6 As for the sexual abuse, Appellant would threaten Irena by telling her that
police officers kill people who do the things that he had been doing to her, and what
“four, five, six, seven-year-old would want” that to happen.
D. Appellant’s Guilty Plea and Trial
Appellant was charged with continuous sexual abuse of a child under the age of
fourteen (Count 1), two counts of aggravated sexual assault of a child (Counts 2 and
3), and indecency with a child by contact (Count 4). At trial, Appellant pled guilty to
only Count 3, which alleged that he had caused his mouth to contact the sexual organ
of Irena on April 27, 2018. Upon the jury’s finding of an additional act that had
occurred more than thirty days apart from the April 27, 2018 act, the jury found
Appellant guilty of Count 1—continuous sexual abuse. The trial court entered
judgment on the verdict and sentenced Appellant to 30 years’ confinement.
II. Discussion
Appellant contends that the evidence is insufficient to support his conviction
for continuous sexual abuse as alleged in Count 1 because (1) although the evidence
supports his guilt on Count 3, the record does not show a second act of sexual abuse,
which the State was required to prove to obtain a conviction for continuous sexual
abuse, and (2) even if the record does show a second act of sexual abuse, the second
act was not clearly more than thirty days removed from the act of sexual abuse in
Count 3.
7 The State responds that the evidence shows that Appellant sexually abused
Irena repeatedly over the course of several years, including several acts involving
Appellant’s touching her sexual organ with his mouth or causing his sexual organ to
touch her mouth. At a minimum, the evidence shows that the sexual abuse occurred
not less than twice—once before the January 2018 date when Mother gave birth to
Irena’s little sister and stopped working, and once on April 27, 2018, which are acts of
abuse more than thirty days apart.
A. Standard of Review
In our evidentiary-sufficiency review, we view all the evidence in the light most
favorable to the verdict to determine whether any rational factfinder could have found
the crime’s essential elements beyond a reasonable doubt. Jackson v. Virginia, 443 U.S.

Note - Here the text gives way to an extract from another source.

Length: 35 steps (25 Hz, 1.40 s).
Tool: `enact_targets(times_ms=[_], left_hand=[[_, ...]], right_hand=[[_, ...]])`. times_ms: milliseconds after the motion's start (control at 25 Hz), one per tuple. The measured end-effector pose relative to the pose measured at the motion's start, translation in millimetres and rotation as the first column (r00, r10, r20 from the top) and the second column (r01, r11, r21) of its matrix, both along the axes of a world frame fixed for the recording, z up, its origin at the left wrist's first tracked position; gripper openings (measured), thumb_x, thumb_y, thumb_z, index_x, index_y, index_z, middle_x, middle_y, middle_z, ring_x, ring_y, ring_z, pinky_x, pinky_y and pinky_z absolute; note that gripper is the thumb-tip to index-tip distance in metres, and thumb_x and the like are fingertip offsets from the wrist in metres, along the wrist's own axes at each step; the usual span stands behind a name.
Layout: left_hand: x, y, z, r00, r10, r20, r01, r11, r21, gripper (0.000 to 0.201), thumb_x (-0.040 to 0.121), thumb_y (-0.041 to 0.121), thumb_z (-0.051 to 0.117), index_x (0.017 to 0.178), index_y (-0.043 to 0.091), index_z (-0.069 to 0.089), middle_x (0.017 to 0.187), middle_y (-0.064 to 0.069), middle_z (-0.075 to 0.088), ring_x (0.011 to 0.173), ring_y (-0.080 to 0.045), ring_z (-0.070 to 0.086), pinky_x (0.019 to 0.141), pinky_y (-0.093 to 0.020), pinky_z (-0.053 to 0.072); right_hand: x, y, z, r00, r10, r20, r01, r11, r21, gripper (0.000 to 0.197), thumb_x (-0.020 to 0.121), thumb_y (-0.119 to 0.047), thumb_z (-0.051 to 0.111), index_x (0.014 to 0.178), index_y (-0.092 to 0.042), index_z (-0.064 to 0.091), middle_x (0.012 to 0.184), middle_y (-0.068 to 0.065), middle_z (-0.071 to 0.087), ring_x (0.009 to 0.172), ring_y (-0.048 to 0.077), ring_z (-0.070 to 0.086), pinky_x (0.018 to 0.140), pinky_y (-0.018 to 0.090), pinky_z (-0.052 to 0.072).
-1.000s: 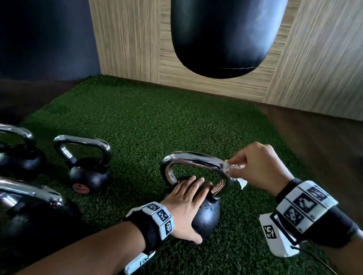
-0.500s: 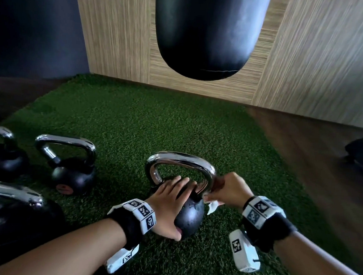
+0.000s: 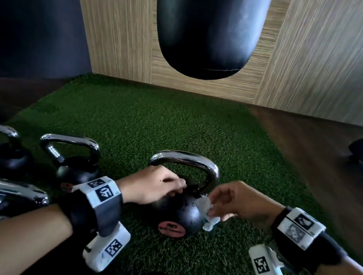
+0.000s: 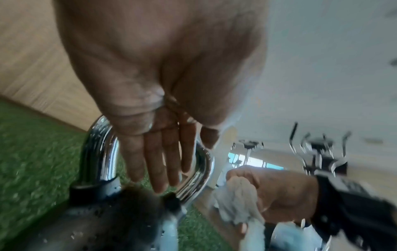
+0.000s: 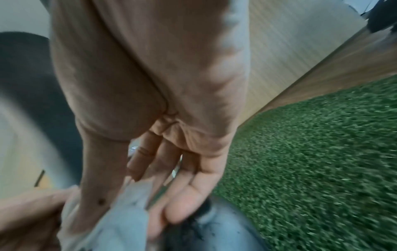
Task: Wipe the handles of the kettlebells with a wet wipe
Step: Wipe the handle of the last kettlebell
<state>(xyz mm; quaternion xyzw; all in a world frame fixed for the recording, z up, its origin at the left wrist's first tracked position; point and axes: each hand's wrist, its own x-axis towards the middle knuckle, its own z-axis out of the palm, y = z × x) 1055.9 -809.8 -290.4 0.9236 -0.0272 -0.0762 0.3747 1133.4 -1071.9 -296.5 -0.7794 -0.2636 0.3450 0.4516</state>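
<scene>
My left hand (image 3: pixel 153 185) rests on top of the black kettlebell (image 3: pixel 176 213), fingers (image 4: pixel 159 163) straight and held together, reaching down through the loop of its chrome handle (image 3: pixel 187 159) onto the ball. Nothing is gripped there, the hand is just laid flat on it. The kettlebell stands upright on the green turf (image 3: pixel 177 126), near the middle of the mat, a red round label low on its front.

My right hand (image 3: pixel 238 200) has the wet wipe (image 3: pixel 205 206) bunched up, pinched between thumb and fingers (image 5: pixel 184 191) (the left wrist view shows the white wad squeezed in my fist). The wipe sits at the right leg of the handle, just where the chrome meets the ball, and a loose tail of it hangs down beside the ball toward the turf. Whether the wipe is pressed hard against the metal or only touching it, I cannot tell: that spot is blurred in both wrist views.

To my left three more kettlebells wait on the turf: a small one (image 3: pixel 74 161) just beside my left wrist, one further left (image 3: pixel 1 158), and a big one (image 3: pixel 8 197) nearest me, all with chrome handles. Ahead, a black punching bag (image 3: pixel 208 31) hangs in front of the wood-panelled wall (image 3: pixel 323 61). Right of the turf runs dark wooden floor (image 3: pixel 325 170).
</scene>
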Motion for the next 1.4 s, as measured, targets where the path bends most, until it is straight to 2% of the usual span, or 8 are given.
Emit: enact_targets(times_ms=[120, 400, 680, 760, 880, 1040, 1200, 1400], left_hand=[[-13, -2, 4, 0.986, 0.073, -0.152, -0.139, 0.864, -0.484, 0.038, 0.099, 0.043, 0.054, 0.119, 0.017, 0.072, 0.107, 0.002, 0.079, 0.101, -0.014, 0.075, 0.087, -0.023, 0.058], [-10, -1, 22, 0.989, 0.058, -0.135, -0.142, 0.6, -0.788, 0.03, 0.085, 0.021, 0.069, 0.108, 0.001, 0.076, 0.11, -0.016, 0.076, 0.091, -0.017, 0.075, 0.075, -0.024, 0.061], [12, 16, 45, 0.984, 0.177, 0.016, -0.07, 0.469, -0.881, 0.027, 0.081, 0.016, 0.068, 0.105, 0.011, 0.079, 0.117, -0.009, 0.075, 0.104, -0.018, 0.073, 0.079, -0.027, 0.061], [24, 12, 43, 0.923, 0.318, 0.217, -0.041, 0.643, -0.765, 0.024, 0.087, 0.017, 0.07, 0.11, 0.013, 0.077, 0.113, -0.002, 0.077, 0.104, -0.013, 0.073, 0.082, -0.025, 0.061], [37, -1, 31, 0.769, 0.209, 0.604, -0.071, 0.967, -0.243, 0.024, 0.093, 0.022, 0.071, 0.115, 0.014, 0.077, 0.113, 0.004, 0.076, 0.104, 0.0, 0.071, 0.092, -0.019, 0.056], [45, -11, 11, 0.724, 0.051, 0.688, -0.084, 0.996, 0.014, 0.027, 0.097, 0.026, 0.066, 0.121, 0.015, 0.074, 0.12, 0.008, 0.073, 0.111, 0.008, 0.064, 0.104, -0.018, 0.048], [36, 0, 0, 0.683, 0.004, 0.731, -0.093, 0.992, 0.081, 0.025, 0.103, 0.026, 0.057, 0.119, 0.02, 0.074, 0.12, 0.016, 0.072, 0.108, 0.005, 0.067, 0.122, -0.035, 0.031], [26, 14, -5, 0.663, -0.037, 0.747, -0.159, 0.969, 0.189, 0.027, 0.105, 0.019, 0.053, 0.125, 0.014, 0.07, 0.126, 0.008, 0.071, 0.106, -0.004, 0.07, 0.121, -0.045, 0.033]], right_hand=[[-17, 25, 22, 0.984, -0.069, 0.163, 0.037, 0.98, 0.193, 0.023, 0.07, -0.012, 0.088, 0.088, -0.006, 0.076, 0.087, 0.002, 0.078, 0.073, 0.015, 0.07, 0.063, 0.022, 0.055], [-25, 67, 35, 0.723, -0.394, 0.567, 0.238, 0.913, 0.331, 0.042, 0.056, -0.047, 0.094, 0.076, -0.023, 0.066, 0.058, -0.013, 0.044, 0.052, 0.003, 0.033, 0.047, 0.019, 0.026], [-16, 45, -3, 0.461, -0.591, 0.662, 0.229, 0.8, 0.555, 0.07, 0.074, -0.058, 0.073, 0.13, -0.031, 0.043, 0.088, -0.008, 0.043, 0.075, 0.011, 0.044, 0.066, 0.018, 0.039], [-14, 41, -36, 0.469, -0.74, 0.482, 0.469, 0.672, 0.574, 0.069, 0.071, -0.044, 0.074, 0.129, -0.03, 0.042, 0.101, -0.001, 0.052, 0.089, 0.017, 0.052, 0.075, 0.029, 0.047], [-18, 56, -82, 0.715, -0.696, -0.067, 0.65, 0.626, 0.431, 0.054, 0.066, -0.026, 0.08, 0.117, -0.028, 0.062, 0.113, 0.008, 0.07, 0.101, 0.023, 0.069, 0.08, 0.035, 0.057], [-17, 74, -117, 0.713, -0.697, 0.074, 0.645, 0.693, 0.322, 0.039, 0.072, -0.048, 0.082, 0.108, -0.039, 0.07, 0.099, -0.013, 0.077, 0.095, 0.011, 0.072, 0.086, 0.04, 0.06], [-19, 72, -121, 0.71, -0.688, 0.149, 0.621, 0.712, 0.328, 0.047, 0.067, -0.067, 0.076, 0.109, -0.049, 0.064, 0.095, -0.029, 0.072, 0.085, -0.009, 0.067, 0.061, 0.009, 0.051], [-15, 68, -122, 0.718, -0.679, 0.156, 0.614, 0.722, 0.319, 0.042, 0.07, -0.062, 0.08, 0.105, -0.045, 0.064, 0.093, -0.027, 0.073, 0.082, -0.011, 0.067, 0.06, 0.007, 0.049]])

307, 319, 99 S. Ct. 2781, 2789 (1979); Queeman v. State, 520 S.W.3d 616, 622 (Tex.
Crim. App. 2017). This standard gives full play to the factfinder’s responsibility to
resolve conflicts in the testimony, to weigh the evidence, and to draw reasonable
inferences from basic facts to ultimate facts. See Jackson, 443 U.S. at 319, 99 S. Ct. at
2789; Harrell v. State, 620 S.W.3d 910, 914 (Tex. Crim. App. 2021).
The factfinder alone judges the evidence’s weight and credibility. See Tex. Code
Crim. Proc. Ann. art. 38.04; Martin v. State, 635 S.W.3d 672, 679 (Tex. Crim. App.
2021). We may not re-evaluate the evidence’s weight and credibility and substitute our
judgment for the factfinder’s. Queeman, 520 S.W.3d at 622. Instead, we determine
whether the necessary inferences are reasonable based on the evidence’s cumulative
8 force when viewed in the light most favorable to the verdict. Braughton v. State, 569
S.W.3d 592, 608 (Tex. Crim. App. 2018); see Villa v. State, 514 S.W.3d 227, 232 (Tex.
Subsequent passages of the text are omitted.